On Father’s Day yesterday, I thought about my dad, a food-obsessed poet and songwriter who loved produce more than anyone I’ve known.
It sounds funny to say that he was obsessed with produce. But my dad lived for it. He grew vegetables in our Vancouver back yard, specializing in a Chinese green called celtuce. All summer long he cut down the stalks and sliced them into juicy green batons that floated in a bowl of water in the fridge. While other kids ate Popsicles, I fished out those crisp, green stems for a refreshing treat.
In winter, he pickled turnips with beets and carrots, turning them hot pink in their tall Mason jars. We ate them at dinner with meat stews my mother cooked, brimming with bamboo shoots and peas, cauliflower or lima beans.
For dessert in spring, we ate artichokes, at least one for each of us. My father loved how, when he washed them down with a glass of water, his mouth filled with sweetness. For fall dessert, my mother roasted a pan of sweet potatoes, cooked until the sugars wept out and caramelized in pools around the sides. They reminded my parents of Shanghai, where they purchased sweet potatoes from street cart vendors.

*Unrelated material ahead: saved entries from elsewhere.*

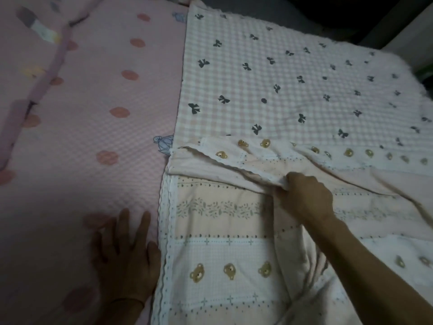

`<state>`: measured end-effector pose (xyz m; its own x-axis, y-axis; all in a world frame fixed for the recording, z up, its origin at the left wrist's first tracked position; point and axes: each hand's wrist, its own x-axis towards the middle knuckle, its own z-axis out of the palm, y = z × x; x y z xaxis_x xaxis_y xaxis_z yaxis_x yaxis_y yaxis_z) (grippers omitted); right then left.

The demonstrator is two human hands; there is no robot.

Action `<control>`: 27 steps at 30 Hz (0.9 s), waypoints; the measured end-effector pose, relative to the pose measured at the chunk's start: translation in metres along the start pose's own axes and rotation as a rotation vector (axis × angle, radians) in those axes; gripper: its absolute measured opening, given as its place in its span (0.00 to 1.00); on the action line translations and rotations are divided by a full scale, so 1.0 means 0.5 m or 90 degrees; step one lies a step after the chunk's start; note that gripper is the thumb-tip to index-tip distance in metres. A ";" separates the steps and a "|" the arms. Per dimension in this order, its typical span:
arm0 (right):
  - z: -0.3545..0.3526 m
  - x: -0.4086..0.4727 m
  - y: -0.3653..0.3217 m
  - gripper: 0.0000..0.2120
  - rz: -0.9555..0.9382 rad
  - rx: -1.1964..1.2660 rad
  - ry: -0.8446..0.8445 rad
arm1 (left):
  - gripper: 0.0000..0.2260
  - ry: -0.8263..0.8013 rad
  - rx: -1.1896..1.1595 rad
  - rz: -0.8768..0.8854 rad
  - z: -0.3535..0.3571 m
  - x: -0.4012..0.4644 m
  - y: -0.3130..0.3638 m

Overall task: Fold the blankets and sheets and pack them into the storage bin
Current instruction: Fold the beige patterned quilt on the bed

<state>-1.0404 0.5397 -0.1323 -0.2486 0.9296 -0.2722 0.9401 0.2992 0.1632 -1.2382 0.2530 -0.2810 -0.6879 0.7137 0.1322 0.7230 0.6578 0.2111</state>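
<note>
The bear quilt [225,242] serves as the landmark here. Far to its left, at the frame's upper corner, lies a pink ruffled cover [25,90], blurred and partly out of view. Between that and the quilt stretches the dotted pink sheet [93,113] on the bed, spread flat and unfolded.

Just left of the quilt's lace edge, the left hand [127,261] rests palm down on the sheet, fingers straight and spread, holding nothing; its thumb lies beside the lace.

The quilt itself lies nearest the camera, wrinkled, with one edge turned back on itself near its far side. On that turned edge the right hand [304,198] has its fingers curled, pinching the lace-trimmed fold, the arm reaching in from the lower right.

Beyond the quilt, and running off to its right, the bow blanket [293,78] lies open and flat, the quilt overlapping its near edge.

As a judgement: the work is at an early stage. The quilt seems to be in the middle of a first fold, not yet squared up. The bow blanket and the sheet show no folds at all. No storage bin is in view, so nothing appears packed; folding each piece and packing all remain.
</note>
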 end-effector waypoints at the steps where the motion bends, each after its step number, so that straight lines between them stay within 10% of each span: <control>1: -0.036 0.013 0.010 0.15 -0.031 0.008 -0.010 | 0.27 0.006 0.006 0.003 -0.001 -0.001 0.000; 10: -0.381 0.072 0.002 0.20 -0.268 -0.036 0.029 | 0.26 0.002 0.020 -0.019 -0.043 0.001 0.016; 18: -0.340 0.069 0.069 0.18 -0.322 -0.174 0.052 | 0.23 0.009 0.083 -0.017 -0.055 0.173 0.021; 23: -0.333 0.180 0.148 0.16 -0.240 -0.441 -0.006 | 0.21 -0.018 0.045 -0.019 0.010 0.198 -0.004; 27: -0.313 0.204 0.149 0.28 -0.094 -0.439 0.177 | 0.21 -0.070 0.127 0.013 0.012 0.191 -0.017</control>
<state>-1.0321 0.6907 0.0005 -0.4961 0.8622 -0.1027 0.5567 0.4066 0.7244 -1.3097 0.3167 -0.2758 -0.6699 0.7420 0.0263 0.7424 0.6698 0.0128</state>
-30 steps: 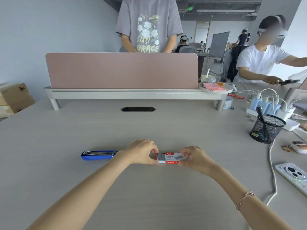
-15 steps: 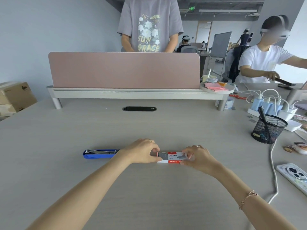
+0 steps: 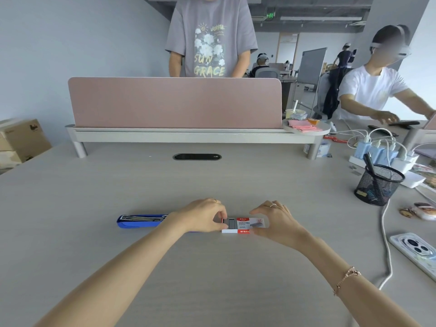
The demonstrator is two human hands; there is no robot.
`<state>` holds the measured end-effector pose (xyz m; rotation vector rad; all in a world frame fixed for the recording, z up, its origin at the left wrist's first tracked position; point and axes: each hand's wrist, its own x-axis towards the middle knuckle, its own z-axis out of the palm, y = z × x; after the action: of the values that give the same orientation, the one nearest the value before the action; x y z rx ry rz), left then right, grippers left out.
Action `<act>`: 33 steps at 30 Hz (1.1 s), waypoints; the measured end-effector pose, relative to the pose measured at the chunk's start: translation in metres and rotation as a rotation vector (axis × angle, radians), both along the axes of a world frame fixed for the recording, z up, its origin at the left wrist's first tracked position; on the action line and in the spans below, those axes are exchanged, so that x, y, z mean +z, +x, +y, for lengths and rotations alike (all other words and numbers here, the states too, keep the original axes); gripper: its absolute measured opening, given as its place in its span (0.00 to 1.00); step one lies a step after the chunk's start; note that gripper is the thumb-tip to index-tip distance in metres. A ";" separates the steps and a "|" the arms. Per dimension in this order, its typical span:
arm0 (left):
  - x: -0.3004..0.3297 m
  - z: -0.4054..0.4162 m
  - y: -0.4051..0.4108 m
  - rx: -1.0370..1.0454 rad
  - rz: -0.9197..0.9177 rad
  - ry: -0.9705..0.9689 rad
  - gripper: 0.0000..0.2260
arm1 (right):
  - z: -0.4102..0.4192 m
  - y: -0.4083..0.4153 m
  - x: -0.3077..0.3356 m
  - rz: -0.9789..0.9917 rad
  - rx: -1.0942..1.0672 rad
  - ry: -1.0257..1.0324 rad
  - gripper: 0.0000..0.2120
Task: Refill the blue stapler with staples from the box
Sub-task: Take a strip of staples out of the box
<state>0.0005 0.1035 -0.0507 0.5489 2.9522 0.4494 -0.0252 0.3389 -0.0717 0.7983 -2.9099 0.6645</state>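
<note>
Two hands work the staple box [image 3: 245, 224], which lies flat on the desk [image 3: 212, 279] at centre. My left hand [image 3: 200, 218] pinches the box's 9 o'clock end, thumb and fingertips closed on the inner tray, which is drawn partly out and shows a grey block that I judge to be staples [image 3: 231, 223]. My right hand [image 3: 278, 223] cups the 3 o'clock end with fingers spread and loosely curled; I cannot tell whether they press the sleeve. The blue stapler [image 3: 141, 221] lies at 9 o'clock of the box, just beyond my left wrist, with its metal channel facing up and apparently open. Assessment: box opening is under way. Remaining: extract a strip, seat it in the channel, close the stapler.
</note>
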 end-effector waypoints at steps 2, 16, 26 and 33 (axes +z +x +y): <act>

Even when we gathered around the television at night, my father appeared with a dinner plate piled with crisp wedges of iceburg lettuce in summer; slices of apples and oranges in winter.
When I was around 8 years old, my dad convinced a produce vendor in Chinatown to order a box of mangoes from the Philippines just for him. In the 1960s there were no mangoes in the supermarkets, and he ached for the fruit he remembered from China. Once the mangoes ripened in our basement, my parents covered the dinner table with newspaper, then brought in armfuls of ripe yellow fruit. We ate them with spoons, the sicky juice running down our faces.
My dad’s been dead for 28 years, but I carry on his obsession. He would’ve loved the farmer’s market I visited yesterday, overflowing with beets, peaches, cherries and lettuces. I’m still looking for celtuce, though. The last time I tasted it was in China, maybe 8 years ago. It was a diamond-shaped green served in a breakfast dish, and when I bit down on it, all the memories of those stalks in the fridge flooded back.